> _REQUIRED ACTION_
Reproduce the data exactly as given, except for any images.

> _GIVEN DATA_
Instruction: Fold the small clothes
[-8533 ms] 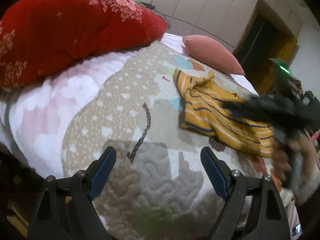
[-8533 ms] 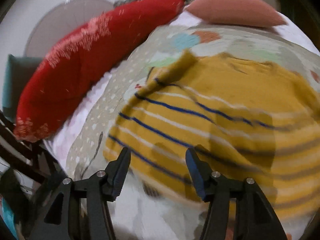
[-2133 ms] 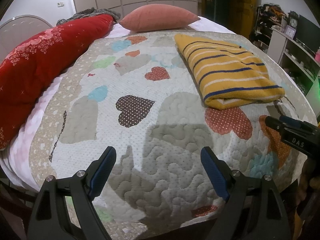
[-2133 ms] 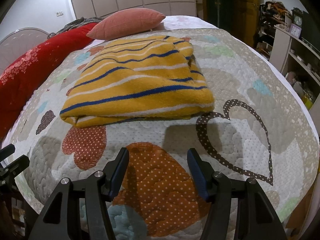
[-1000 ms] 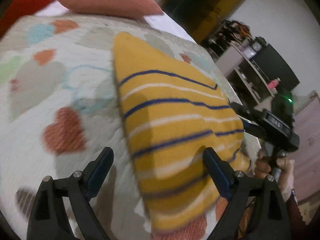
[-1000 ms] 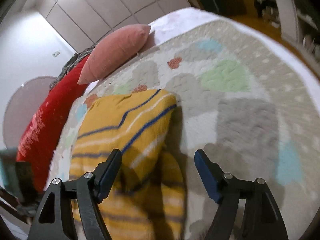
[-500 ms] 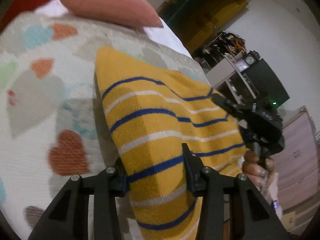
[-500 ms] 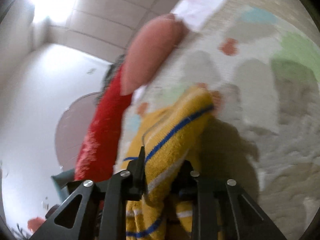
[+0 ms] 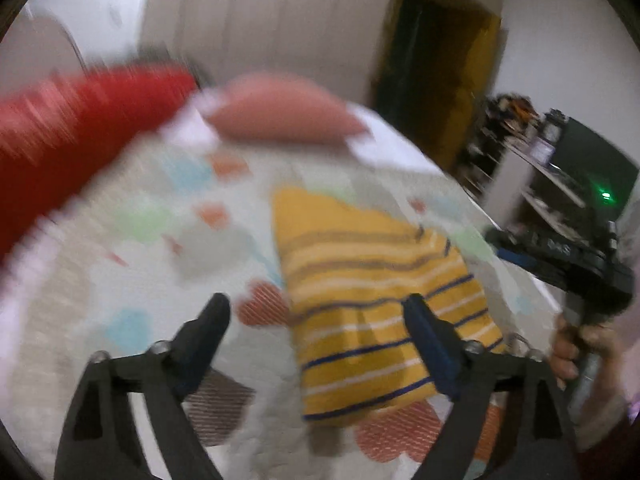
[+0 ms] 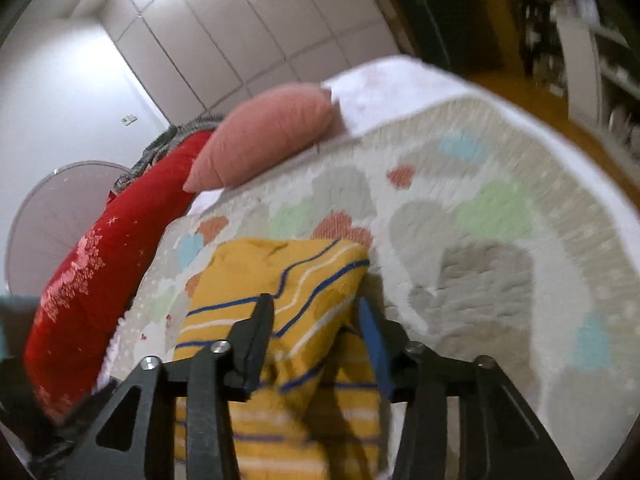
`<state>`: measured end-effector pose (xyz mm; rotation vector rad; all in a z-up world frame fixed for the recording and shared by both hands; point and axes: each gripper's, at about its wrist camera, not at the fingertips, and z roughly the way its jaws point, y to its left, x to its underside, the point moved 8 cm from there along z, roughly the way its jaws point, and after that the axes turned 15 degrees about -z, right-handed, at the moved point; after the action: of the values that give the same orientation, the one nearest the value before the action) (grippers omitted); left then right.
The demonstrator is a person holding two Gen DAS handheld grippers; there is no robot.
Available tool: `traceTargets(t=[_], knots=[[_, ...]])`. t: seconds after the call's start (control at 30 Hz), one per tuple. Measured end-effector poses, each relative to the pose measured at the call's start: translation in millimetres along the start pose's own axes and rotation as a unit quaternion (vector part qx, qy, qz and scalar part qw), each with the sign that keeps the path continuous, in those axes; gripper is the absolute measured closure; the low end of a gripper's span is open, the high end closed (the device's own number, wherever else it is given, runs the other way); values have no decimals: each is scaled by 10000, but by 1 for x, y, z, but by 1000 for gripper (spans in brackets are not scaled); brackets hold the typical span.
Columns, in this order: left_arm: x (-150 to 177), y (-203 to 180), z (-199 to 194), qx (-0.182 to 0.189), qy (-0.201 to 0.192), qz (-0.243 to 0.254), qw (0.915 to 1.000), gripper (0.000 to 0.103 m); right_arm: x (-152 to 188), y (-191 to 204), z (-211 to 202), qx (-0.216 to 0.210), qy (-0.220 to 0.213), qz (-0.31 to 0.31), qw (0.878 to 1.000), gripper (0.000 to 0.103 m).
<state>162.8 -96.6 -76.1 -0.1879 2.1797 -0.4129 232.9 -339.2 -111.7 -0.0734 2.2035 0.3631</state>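
The folded yellow striped garment (image 9: 372, 292) lies on the quilted heart-patterned bedspread (image 9: 160, 240). The left gripper (image 9: 316, 320) hovers spread wide above its near end. The right gripper (image 10: 316, 320), jaws parted, straddles a raised fold. A pink pillow (image 10: 264, 136) and red blanket (image 10: 112, 248) lie beyond.

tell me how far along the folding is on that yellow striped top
Done: the yellow knitted top with blue and white stripes lies on the heart-patterned quilt as a compact folded bundle. In hand: nothing firmly; the left tongs are open above it, and the right tongs are parted around its corner fold. Left: possibly tidying that raised corner, though blur hides the details.
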Motion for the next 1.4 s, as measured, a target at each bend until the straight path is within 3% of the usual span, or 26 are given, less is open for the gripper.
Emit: traceTargets(t=[0.07,0.13,0.2,0.43,0.63,0.83,0.93,1.4], knots=[[-6,-4,-33,-180,-675,145,9975,0,5,14,-21,154,-128,-153,9997,50],[-12,-9,-62,-231,-1276,216,9913,0,13,22,-47,256,-214,-259,9991,47],[-10,-11,-82,-246,-1551,241,9873,0,28,35,-67,371,-294,-377,9982,43],[17,-16,-102,-219,-1044,277,9939,0,75,54,-101,620,-249,-468,9967,39],[42,-15,-122,-450,-1093,297,9925,0,100,64,-119,945,-158,-721,9928,33],[75,-14,-101,-698,-282,358,9965,0,119,73,-118,1128,10,-969,9889,31],[87,-10,-94,-755,-84,376,9964,0,126,74,-115,1319,97,-1149,9845,30],[94,20,-96,-943,-28,73,9955,0,133,88,-105,1837,325,-1621,9690,26]])
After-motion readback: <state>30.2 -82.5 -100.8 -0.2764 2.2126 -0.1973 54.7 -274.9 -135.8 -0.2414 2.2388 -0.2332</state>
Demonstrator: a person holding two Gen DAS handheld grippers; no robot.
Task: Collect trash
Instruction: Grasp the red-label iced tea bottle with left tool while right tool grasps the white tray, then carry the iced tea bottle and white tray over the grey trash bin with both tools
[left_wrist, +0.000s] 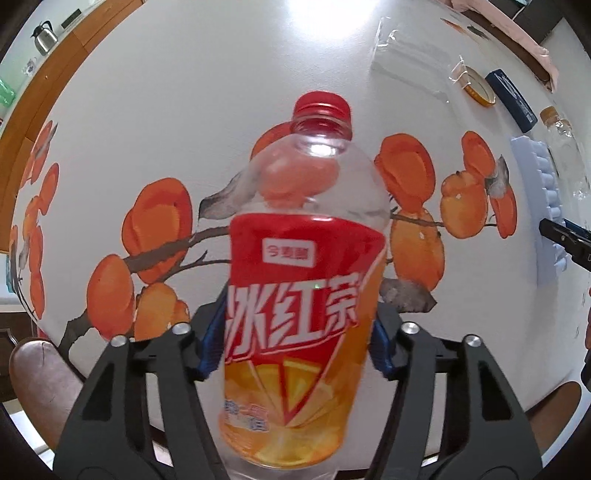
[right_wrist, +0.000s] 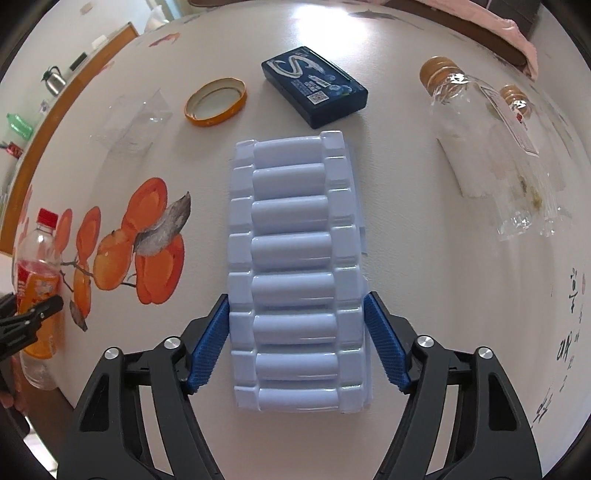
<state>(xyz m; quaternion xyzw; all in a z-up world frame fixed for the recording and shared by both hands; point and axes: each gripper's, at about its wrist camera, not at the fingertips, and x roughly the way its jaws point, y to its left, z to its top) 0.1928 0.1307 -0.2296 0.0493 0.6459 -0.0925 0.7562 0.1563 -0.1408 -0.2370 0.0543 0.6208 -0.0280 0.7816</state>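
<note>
— What sits on the table (right_wrist: 388, 74)?
— A white top painted with orange fruit (right_wrist: 147, 240). The left gripper (left_wrist: 295, 332) pinches an iced tea bottle (left_wrist: 295, 295) near the left edge.
— And the right?
— The right gripper (right_wrist: 295, 339) stands spread around a pale blue plastic tray (right_wrist: 291, 258) at mid-tabletop, pads just beside its sides. Toward the far edge lie a jar lid (right_wrist: 216, 101), a dark box (right_wrist: 314, 88) and clear bottles (right_wrist: 487, 147). A kettle (left_wrist: 44, 37) stands on a wooden counter beyond.

On the table (right_wrist: 424, 295), the lid (right_wrist: 216, 102) and box (right_wrist: 314, 89) lie behind the tray (right_wrist: 295, 273), bottles (right_wrist: 491, 147) right.
</note>
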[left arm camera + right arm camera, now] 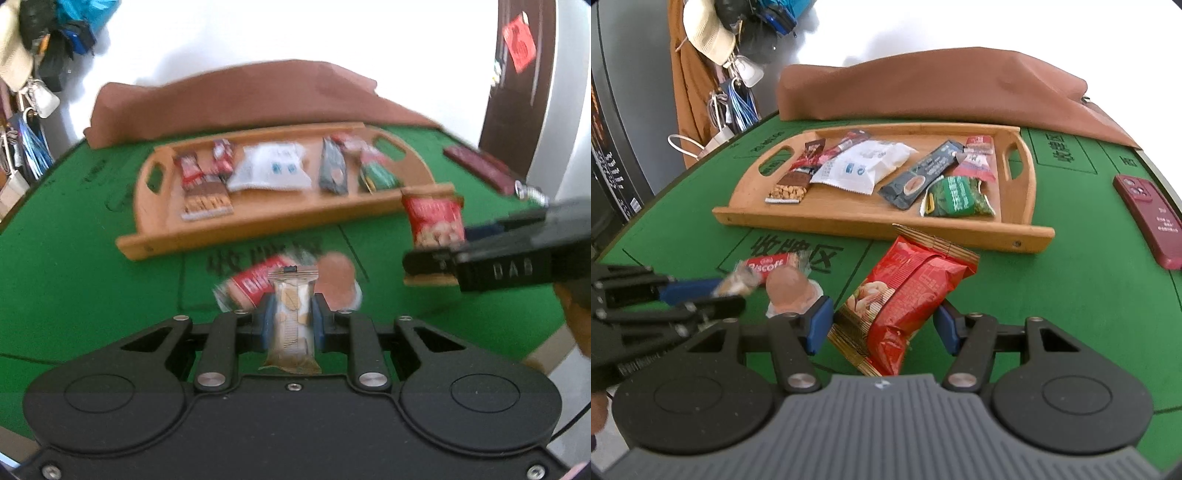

> _WORKED SOLUTION_
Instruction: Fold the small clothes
[-8533 ms] 
[-8533 ms] 
[-2133 ms] 
[-2133 ms] 
[-1000 ms] 
[-1000 ms] 
[-500 ms] 
[-500 ms] 
[+0 ms] 
[+0 ms] 
`<state>`: measured end-effector pose (xyz mm; rotation vector rad; all in a z-up world frame fixed for the recording and shared by both hands; point and axes: each gripper's, at about its wrist camera, not at the fingertips, and z roughly the way its jaws point, y to its left, x to its underside, the point moved 8 cm from there along z, roughly the way its jaws point, and after that the axes turned 15 degrees about -z, right-handed, at the moved point; after the action: of the values that give the same orientation, the one nearest the value before the action) (grippers omitted); left then right.
The demonstrator is a person holding two Gen DAS handheld grippers; there is no robot.
Available tool: `traceTargets(t=[_], knots=[[_, ...]])`. t: seconds after the call's start (control at 30 Hz), one per tuple. Measured end-effector poses, each relative to the pose measured at the call's start: translation in millimetres along the start pose's own axes and rotation as a unit quaternion (vector part qx, qy, qz and scalar part qw), each with the sign that keeps the path continuous, in those axes; gripper is the absolute measured closure; the low end of a gripper's span is open, the high end closed (the device's own number, wherever else it is given, runs the other way); values have no decimals: each is scaled by 10000, but by 1 for x, y, z, but by 1000 for gripper (spans in brackets are not scaled); brackets hold the typical span.
Columns, in this order: left_arm: x (-150 to 177), y (-203 to 180), z (-199 to 194), qx (-0.182 to 0.189), qy (-0.201 to 0.192), qz (-0.243 to 0.254), qw (0.915 to 1.000), gripper (0.000 to 0.103 m); right_arm: x (-152 to 188), y (-191 to 204), z (-211 to 202), qx (-0.216 to 0.210), qy (-0.220 to 0.213), qz (-0.31 to 0.31), qw (0.878 to 1.000), gripper (0.000 to 0.103 m).
<state>162.8 -96.6 -76.1 -0.1879 2.1797 -0.4129 232.9 -339.2 -111.7 -0.0734 2.2035 0.3631</state>
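The folded yellow striped garment (image 9: 372, 292) lies on the quilted heart-patterned bedspread (image 9: 160, 240). The left gripper (image 9: 316, 320) hovers spread wide above its near end. The right gripper (image 10: 316, 320), jaws parted, straddles a raised fold. A pink pillow (image 10: 264, 136) and red blanket (image 10: 112, 248) lie beyond.

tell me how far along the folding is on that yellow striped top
Done: the yellow knitted top with blue and white stripes lies on the heart-patterned quilt as a compact folded bundle. In hand: nothing firmly; the left tongs are open above it, and the right tongs are parted around its corner fold. Left: possibly tidying that raised corner, though blur hides the details.
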Motion for the next 1.4 s, as measured, a target at each bend until the straight path is within 3% of the usual span, or 26 are given, less is open for the gripper.
Emit: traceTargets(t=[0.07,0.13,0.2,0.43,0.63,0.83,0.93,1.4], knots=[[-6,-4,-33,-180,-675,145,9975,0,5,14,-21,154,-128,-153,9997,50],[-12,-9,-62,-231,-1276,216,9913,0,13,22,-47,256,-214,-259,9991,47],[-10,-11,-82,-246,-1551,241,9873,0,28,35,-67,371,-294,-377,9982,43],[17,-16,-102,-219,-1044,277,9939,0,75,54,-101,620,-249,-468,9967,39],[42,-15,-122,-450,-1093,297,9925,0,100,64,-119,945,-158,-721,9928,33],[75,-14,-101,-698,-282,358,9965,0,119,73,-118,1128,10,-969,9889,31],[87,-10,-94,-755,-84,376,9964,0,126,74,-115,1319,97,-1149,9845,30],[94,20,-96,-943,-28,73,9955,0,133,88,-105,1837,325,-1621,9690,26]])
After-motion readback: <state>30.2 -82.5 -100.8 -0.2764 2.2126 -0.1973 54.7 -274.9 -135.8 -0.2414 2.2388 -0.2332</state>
Demonstrator: a person holding two Gen DAS handheld grippers; no robot.
Task: Collect trash
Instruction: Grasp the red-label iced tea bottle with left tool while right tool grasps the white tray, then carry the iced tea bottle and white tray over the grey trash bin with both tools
[left_wrist, +0.000s] 
[right_wrist, +0.000s] 
<state>(xyz m; quaternion xyzw; all in a z-up world frame fixed for the recording and shared by both hands; point and axes: each gripper's, at about its wrist camera, not at the fingertips, and x roughly the way its jaws point, y to its left, z to its top) 0.1928 0.1307 -0.2296 0.0493 0.6459 -0.0925 0.7562 0.1563 -0.1408 -0.2370 0.0543 0.6208 -0.0280 0.7816</state>
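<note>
— What sits on the table (right_wrist: 388, 74)?
— A white top painted with orange fruit (right_wrist: 147, 240). The left gripper (left_wrist: 295, 332) pinches an iced tea bottle (left_wrist: 295, 295) near the left edge.
— And the right?
— The right gripper (right_wrist: 295, 339) stands spread around a pale blue plastic tray (right_wrist: 291, 258) at mid-tabletop, pads just beside its sides. Toward the far edge lie a jar lid (right_wrist: 216, 101), a dark box (right_wrist: 314, 88) and clear bottles (right_wrist: 487, 147). A kettle (left_wrist: 44, 37) stands on a wooden counter beyond.

On the table (right_wrist: 424, 295), the lid (right_wrist: 216, 102) and box (right_wrist: 314, 89) lie behind the tray (right_wrist: 295, 273), bottles (right_wrist: 491, 147) right.
</note>
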[left arm camera + right arm camera, now] 

The answer has been given, and the exercise is done.